Neil Rami, Chief Executive, Marketing Birmingham – which operates Business Birmingham, the city’s inward investment programme – reflects on the impact of this week’s budget on Birmingham’s potential to attract further inward investment.
A budget to attract business
With Birmingham currently attracting more foreign direct investment than any other regional UK city, the measures announced in this week’s Budget to improve the UK’s global competitiveness will impact the city more than most.
‘An advertisement for investment and jobs’
In what he called ‘an advertisement for investment and jobs’, the Chancellor lowered corporation tax to 24% with further cuts to bring a rate of 22% in just two years’ time.
By 2014 the UK’s corporation tax rate will be well below the current global average of 24.5%, and significantly lower than many of our competitors including Germany (30.2%), the Netherlands (25%), Italy (27.5%), Canada (27.6%), and Australia (30%). More significantly our rate will be 18% lower than the US, 16% lower than Japan and 12% below France.
With a complementary reduction in the top rate of income tax from 50p to 45p – taking us from a rate that had been the highest in the G20, to one on par with Germany, Australia and Greece, and much lower than Austria, Belgium and the Netherlands – the Chancellor appears to have taken a holistic approach to attracting new business to our shores.
Together these tax measures help make a financial case for locating in the UK – you will pay less tax and your people will benefit from more take home pay.
Connected to growth
The Chancellor’s announcement that Birmingham will be one of the first ‘super connected cities’ in the UK benefiting from ultra-fast broadband and wifi is welcome news, and complements work already underway to establish a 4G wireless network across the city – one of the first in the UK.
From virtual to the physical, Birmingham is one of the most connected cities in the UK. Over 90% of the UK market – consumer and business – are within a 4 hour travel time while our air, road and rail connections provide access to 400million people across Europe, and our Airport serves over 143 direct links to major cities across Europe, North America and Asia.
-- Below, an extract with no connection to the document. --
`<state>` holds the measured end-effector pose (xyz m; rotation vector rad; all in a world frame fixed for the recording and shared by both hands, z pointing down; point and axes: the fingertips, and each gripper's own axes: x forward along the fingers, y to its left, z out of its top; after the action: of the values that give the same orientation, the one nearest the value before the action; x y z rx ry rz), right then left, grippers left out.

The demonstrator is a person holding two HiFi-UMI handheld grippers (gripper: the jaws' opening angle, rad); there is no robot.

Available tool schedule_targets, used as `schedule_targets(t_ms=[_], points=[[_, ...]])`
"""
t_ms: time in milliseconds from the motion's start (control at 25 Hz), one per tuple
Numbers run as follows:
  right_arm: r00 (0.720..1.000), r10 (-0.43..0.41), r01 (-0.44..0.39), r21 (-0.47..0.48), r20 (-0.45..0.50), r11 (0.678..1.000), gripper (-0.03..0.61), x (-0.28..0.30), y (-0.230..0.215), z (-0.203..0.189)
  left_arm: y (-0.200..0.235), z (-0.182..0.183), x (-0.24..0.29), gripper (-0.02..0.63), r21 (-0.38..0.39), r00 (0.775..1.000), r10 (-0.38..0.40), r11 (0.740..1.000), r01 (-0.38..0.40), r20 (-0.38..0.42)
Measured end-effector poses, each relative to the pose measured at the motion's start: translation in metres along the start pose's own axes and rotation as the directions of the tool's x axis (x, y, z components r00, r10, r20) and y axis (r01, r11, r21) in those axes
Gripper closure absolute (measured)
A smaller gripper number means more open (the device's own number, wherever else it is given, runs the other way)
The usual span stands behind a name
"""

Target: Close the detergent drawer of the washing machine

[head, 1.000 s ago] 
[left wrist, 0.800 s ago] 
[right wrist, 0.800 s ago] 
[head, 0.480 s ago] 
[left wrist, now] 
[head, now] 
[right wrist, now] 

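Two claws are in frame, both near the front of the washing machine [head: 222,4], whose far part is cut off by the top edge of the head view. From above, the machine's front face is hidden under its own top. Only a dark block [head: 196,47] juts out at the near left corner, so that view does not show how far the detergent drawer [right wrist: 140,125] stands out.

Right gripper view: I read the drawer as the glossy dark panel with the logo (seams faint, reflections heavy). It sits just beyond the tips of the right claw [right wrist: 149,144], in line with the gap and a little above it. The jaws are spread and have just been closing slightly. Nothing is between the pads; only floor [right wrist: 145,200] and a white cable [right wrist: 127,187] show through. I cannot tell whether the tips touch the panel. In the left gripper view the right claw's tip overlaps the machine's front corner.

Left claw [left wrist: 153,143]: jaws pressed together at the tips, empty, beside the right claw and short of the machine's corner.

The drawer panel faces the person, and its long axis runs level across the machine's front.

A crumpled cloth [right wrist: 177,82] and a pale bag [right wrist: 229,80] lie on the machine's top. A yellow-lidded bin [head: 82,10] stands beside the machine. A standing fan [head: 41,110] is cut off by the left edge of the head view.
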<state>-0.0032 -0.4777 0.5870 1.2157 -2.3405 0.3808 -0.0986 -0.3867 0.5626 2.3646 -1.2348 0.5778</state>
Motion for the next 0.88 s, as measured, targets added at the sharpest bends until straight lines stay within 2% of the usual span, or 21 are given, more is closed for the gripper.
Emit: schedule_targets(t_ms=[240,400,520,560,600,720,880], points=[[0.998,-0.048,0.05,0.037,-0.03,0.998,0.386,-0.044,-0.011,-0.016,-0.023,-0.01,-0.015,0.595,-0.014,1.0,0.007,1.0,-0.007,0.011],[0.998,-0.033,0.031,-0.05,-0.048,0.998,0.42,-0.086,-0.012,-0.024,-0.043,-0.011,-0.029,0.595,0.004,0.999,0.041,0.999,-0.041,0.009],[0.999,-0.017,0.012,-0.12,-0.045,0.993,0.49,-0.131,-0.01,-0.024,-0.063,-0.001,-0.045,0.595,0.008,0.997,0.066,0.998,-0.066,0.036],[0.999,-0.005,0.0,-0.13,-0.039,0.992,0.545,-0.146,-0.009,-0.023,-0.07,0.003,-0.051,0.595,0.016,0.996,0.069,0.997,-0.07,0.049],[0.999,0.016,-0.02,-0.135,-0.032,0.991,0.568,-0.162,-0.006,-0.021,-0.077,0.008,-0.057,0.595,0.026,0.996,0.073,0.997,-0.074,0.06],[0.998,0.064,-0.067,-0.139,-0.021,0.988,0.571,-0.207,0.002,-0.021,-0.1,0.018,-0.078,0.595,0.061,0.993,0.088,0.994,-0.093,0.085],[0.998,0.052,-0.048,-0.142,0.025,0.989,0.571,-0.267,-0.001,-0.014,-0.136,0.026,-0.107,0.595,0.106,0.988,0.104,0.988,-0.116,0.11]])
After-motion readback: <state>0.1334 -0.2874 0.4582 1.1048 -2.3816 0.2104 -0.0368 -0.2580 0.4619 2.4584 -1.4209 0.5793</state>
The city however, has not rested on its laurels and continues to invest in its transport infrastructure to develop its offer as a ‘hub’ for investors looking for both European and global gateways. By 2015 it will have a £600million redeveloped transport hub in New Street station, a £65million runway extension at Birmingham Airport, and a High Speed Rail link to the capital is expected to be on the statute books
Boost for our high growth industries
The Chancellor talked of the UK ‘earning’ its way in the world by identifying and supporting our growth industries – such as the creative sector and life sciences.
The introduction of tax credits for gaming, animation and high end television, an above-the-line R&D tax credit to help all research-based firms and the reduction of taxes on patents in life sciences will make it easier for companies to develop new IP, employ more staff and fund expansion.
Birmingham currently employs almost a quarter of the UK’s creative industries workforce and is a global leader in life sciences – with both receiving a boost that will propel their potential for investment, the city is a strong contender for investors looking to benefit.
With this Budget the Chancellor has illuminated the UK’s ‘open for business’ sign.
These new business-friendly measures will help the UK retain its crown as a leading destination for inward investment. Not only will they make it easier to run a business here, but by focusing on specific sectors such as digital media and life sciences – both of which are key industries in Birmingham – the Chancellor has recognised that the key to stimulating the economy is by targeting industries that have the most potential to generate jobs, boost the expertise of our workforce and provide a sustainable model for growth.